What you have to do: Both the line containing "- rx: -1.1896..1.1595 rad" and the last line of the listing are included: write out exactly the lines from one to the other.
======
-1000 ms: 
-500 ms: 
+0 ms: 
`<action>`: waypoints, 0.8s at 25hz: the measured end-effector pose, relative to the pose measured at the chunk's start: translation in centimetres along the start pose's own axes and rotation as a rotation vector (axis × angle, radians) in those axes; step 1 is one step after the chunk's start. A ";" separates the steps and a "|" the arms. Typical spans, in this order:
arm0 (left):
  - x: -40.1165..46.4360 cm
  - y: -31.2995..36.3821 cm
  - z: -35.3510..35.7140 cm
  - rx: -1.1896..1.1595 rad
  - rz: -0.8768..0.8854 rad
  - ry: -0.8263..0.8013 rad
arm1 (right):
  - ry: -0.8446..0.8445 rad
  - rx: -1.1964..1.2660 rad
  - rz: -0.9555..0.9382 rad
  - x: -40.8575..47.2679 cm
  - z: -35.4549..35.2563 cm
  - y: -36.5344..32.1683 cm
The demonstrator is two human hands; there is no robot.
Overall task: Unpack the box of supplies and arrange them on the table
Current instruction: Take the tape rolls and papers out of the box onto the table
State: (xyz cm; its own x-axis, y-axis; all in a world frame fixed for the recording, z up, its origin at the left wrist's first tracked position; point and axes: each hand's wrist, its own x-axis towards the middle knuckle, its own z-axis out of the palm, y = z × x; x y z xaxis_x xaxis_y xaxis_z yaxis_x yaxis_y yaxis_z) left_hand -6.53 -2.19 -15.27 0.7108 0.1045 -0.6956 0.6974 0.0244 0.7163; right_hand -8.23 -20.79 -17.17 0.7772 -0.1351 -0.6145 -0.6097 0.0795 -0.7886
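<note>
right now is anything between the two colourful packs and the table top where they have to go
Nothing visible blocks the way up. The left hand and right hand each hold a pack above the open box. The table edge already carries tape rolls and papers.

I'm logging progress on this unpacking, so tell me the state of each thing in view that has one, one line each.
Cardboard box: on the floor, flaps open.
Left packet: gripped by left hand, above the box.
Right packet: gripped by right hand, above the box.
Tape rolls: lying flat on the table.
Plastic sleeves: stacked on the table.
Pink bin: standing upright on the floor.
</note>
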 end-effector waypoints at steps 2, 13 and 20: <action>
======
Solution for this problem:
  - rx: -1.1896..1.1595 rad
  - rz: -0.8768..0.8854 rad
  - ry: -0.8263..0.8013 rad
arm1 (right):
  - ry: -0.8446..0.8445 rad
  - rx: -1.1964..1.2660 rad
  - rz: -0.9555..0.9382 rad
  - x: -40.8575..47.2679 cm
  - z: -35.4549..35.2563 cm
  - y: -36.5344..32.1683 cm
The demonstrator is two human hands; there is no robot.
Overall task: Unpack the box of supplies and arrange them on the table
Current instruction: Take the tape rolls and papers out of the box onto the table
State: (xyz cm; its own x-axis, y-axis; all in a world frame fixed for the recording, z up, its origin at the left wrist's first tracked position; point and axes: each hand's wrist, its own x-axis towards the middle knuckle, its own z-axis out of the palm, y = z × x; x y z xaxis_x xaxis_y xaxis_z yaxis_x yaxis_y yaxis_z) left_hand -6.53 -2.19 -15.27 0.7108 0.1045 -0.6956 0.6974 0.0244 0.7163; right_hand -8.23 -20.79 -17.17 0.7772 -0.1351 -0.6145 -0.6097 0.0795 -0.7886
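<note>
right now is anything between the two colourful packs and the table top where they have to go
Nothing visible blocks the way up. The left hand and right hand each hold a pack above the open box. The table edge already carries tape rolls and papers.

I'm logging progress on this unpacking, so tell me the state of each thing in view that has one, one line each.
Cardboard box: on the floor, flaps open.
Left packet: gripped by left hand, above the box.
Right packet: gripped by right hand, above the box.
Tape rolls: lying flat on the table.
Plastic sleeves: stacked on the table.
Pink bin: standing upright on the floor.
</note>
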 end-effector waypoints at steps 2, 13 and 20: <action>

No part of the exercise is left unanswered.